**Activity:**
Pictures in the data below are not part of the copy; transcribe everything else exactly.

**Dataset section:**

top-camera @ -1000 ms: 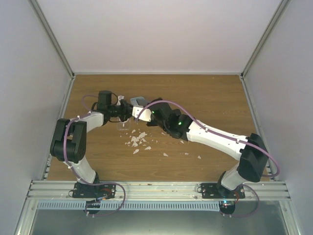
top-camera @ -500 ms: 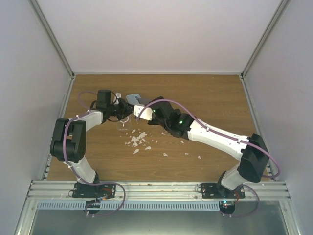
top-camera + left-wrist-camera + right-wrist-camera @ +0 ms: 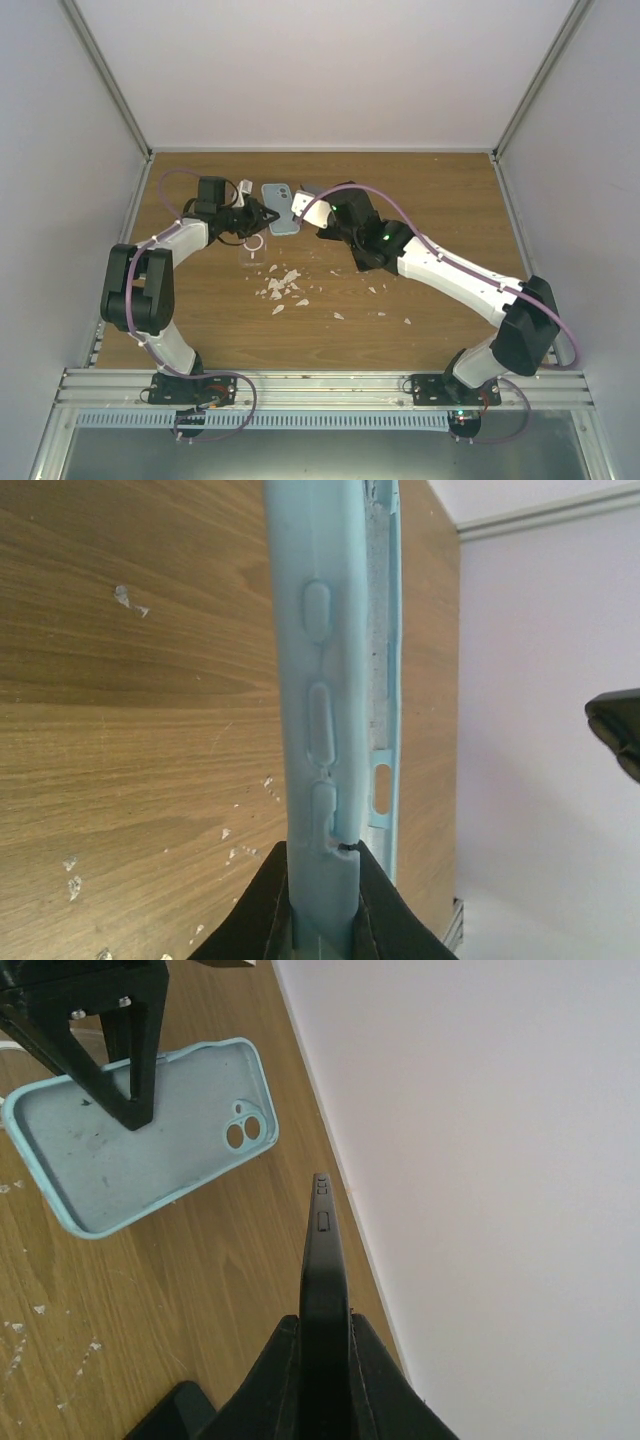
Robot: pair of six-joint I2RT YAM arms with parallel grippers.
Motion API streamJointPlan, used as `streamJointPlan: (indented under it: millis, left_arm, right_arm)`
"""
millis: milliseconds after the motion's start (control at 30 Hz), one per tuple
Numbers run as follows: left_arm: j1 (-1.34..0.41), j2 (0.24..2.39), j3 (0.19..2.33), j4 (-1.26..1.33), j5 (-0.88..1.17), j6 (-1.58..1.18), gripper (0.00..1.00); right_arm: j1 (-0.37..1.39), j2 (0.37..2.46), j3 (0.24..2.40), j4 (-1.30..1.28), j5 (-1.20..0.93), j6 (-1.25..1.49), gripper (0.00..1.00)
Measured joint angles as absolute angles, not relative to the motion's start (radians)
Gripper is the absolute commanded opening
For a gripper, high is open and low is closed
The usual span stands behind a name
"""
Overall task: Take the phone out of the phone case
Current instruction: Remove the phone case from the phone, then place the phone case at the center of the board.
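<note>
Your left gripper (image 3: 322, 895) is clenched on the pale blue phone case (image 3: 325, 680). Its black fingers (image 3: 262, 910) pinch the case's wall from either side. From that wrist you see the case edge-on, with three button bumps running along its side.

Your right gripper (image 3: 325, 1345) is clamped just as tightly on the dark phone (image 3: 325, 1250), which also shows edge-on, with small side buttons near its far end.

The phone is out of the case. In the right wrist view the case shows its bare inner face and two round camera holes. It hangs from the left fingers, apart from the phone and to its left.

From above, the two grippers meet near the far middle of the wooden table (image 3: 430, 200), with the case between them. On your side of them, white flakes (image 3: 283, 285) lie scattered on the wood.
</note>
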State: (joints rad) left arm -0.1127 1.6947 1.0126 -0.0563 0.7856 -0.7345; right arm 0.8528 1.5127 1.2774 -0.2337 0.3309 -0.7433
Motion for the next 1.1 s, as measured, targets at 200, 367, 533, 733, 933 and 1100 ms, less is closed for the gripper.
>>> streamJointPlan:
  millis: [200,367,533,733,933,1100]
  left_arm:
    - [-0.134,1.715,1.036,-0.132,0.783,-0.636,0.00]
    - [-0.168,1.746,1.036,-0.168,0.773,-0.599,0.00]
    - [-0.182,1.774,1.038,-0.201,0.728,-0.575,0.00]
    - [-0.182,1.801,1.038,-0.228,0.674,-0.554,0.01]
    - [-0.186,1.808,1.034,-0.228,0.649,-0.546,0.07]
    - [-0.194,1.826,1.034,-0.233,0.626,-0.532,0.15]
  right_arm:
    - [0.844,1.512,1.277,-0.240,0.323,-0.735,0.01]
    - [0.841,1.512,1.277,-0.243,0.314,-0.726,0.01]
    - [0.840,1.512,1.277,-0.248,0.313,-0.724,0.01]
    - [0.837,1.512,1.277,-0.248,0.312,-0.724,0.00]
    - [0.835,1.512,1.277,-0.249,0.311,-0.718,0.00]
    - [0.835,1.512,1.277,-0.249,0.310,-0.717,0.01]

**Solution to this problem:**
top-camera @ -1000 ms: 
top-camera @ -500 ms: 
top-camera + left-wrist-camera + right-wrist-camera @ +0 ms: 
Robot: pair of six-joint I2RT YAM arms with parallel grippers.
Motion API streamJointPlan, used as `streamJointPlan: (indented under it: millis, left_arm, right_arm)`
"""
millis: milliseconds after the motion's start (control at 30 Hz), one per tuple
Numbers run as follows: left_arm: j1 (-1.34..0.41), j2 (0.24..2.39), j3 (0.19..2.33), j4 (-1.26..1.33), j5 (-0.88..1.17), j6 (-1.58..1.18), gripper (0.00..1.00); right_arm: j1 (-0.37..1.39), j2 (0.37..2.46), j3 (0.24..2.40), j4 (-1.30..1.28), j5 (-1.20..0.93), j6 (-1.25..1.49), gripper (0.00..1.00)
Measured joint angles as absolute angles, not relative to the motion's start (radians)
Gripper is the absolute commanded opening
For a gripper, high is open and low is closed
The usual span stands behind a name
"""
Overall task: Take the phone out of the phone case
Current instruction: Remove the phone case from the phone, then place the phone case at the center of the board.
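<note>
Your left gripper (image 3: 322, 895) is clenched on the pale blue phone case (image 3: 325, 680). Its black fingers (image 3: 262, 910) pinch the case's wall from either side. From that wrist you see the case edge-on, with three button bumps running along its side.

Your right gripper (image 3: 325, 1345) is clamped just as tightly on the dark phone (image 3: 325, 1250), which also shows edge-on, with small side buttons near its far end.

The phone is out of the case. In the right wrist view the case shows its bare inner face and two round camera holes. It hangs from the left fingers, apart from the phone and to its left.

From above, the two grippers meet near the far middle of the wooden table (image 3: 430, 200), with the case between them. On your side of them, white flakes (image 3: 283, 285) lie scattered on the wood.
</note>
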State: (joints rad) left arm -0.1127 1.6947 1.0126 -0.0563 0.7856 -0.7345; right arm 0.8528 1.5127 1.2774 -0.2337 0.3309 -0.7433
Motion for the next 1.1 s, as measured, targets at 200, 367, 533, 733, 933 and 1100 ms, less is closed for the gripper.
>>> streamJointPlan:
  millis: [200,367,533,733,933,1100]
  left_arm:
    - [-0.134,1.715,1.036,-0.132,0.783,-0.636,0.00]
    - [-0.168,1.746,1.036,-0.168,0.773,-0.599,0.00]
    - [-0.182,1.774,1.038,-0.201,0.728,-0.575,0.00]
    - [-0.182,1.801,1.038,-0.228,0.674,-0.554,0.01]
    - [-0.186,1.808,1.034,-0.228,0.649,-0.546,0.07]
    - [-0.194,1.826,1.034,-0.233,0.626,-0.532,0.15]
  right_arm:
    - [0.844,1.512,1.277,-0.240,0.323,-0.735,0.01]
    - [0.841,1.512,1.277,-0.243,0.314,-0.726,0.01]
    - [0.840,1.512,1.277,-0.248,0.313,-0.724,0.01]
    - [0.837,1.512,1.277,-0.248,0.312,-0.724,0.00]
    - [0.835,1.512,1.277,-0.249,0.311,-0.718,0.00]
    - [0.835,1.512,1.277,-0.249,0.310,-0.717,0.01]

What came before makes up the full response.